Following al-Maliki's nomination, President Bush urged him and other Iraqi leaders on Sunday to act quickly and pick a Cabinet. The president said at an appearance with Marines and their families at Twentynine Palms, Calif., that he called al-Maliki, President Jalal Talabani and parliament Speaker Mahmoud al-Mashhadani and told them they have a duty to improve Iraqis' lives, defeat the insurgency and unify the government, reported the Associated Press.
Al-Maliki has 30 days to choose a cabinet and form a unity government. The cabinet and al-Maliki's appointment must be ratified by parliament.
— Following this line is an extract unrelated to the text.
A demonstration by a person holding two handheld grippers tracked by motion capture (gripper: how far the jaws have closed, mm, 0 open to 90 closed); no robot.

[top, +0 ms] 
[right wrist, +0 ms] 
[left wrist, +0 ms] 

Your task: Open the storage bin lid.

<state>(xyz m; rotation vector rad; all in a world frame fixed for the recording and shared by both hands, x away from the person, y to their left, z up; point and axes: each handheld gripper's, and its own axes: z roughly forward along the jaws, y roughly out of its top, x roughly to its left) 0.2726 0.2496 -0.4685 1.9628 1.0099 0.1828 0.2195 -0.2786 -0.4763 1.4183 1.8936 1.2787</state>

Talabani, a Kurd, also was re-elected to a second term over the weekend.
In an interview with the AP, U.S. Ambassador to Iraq Zalmay Khalilzad said Iraqi leaders are "some distance" from forming a government, but Americans should be patient because the process is more difficult than just selecting Cabinet ministers.
Iraqis face "very substantial and complicated" challenges in putting together a national unity government and agreeing on government programs, rules and institutions, Khalilzad said.
The formation of a government representing the three major factions in Iraq: Shiites, Sunnis and Kurds, is seen as key to lessening violence in the country.
"We want nothing but security and a safe community in which we can live and raise our children safely," said Wael Khamis, a 44-year-old businessman, quoted Reuters.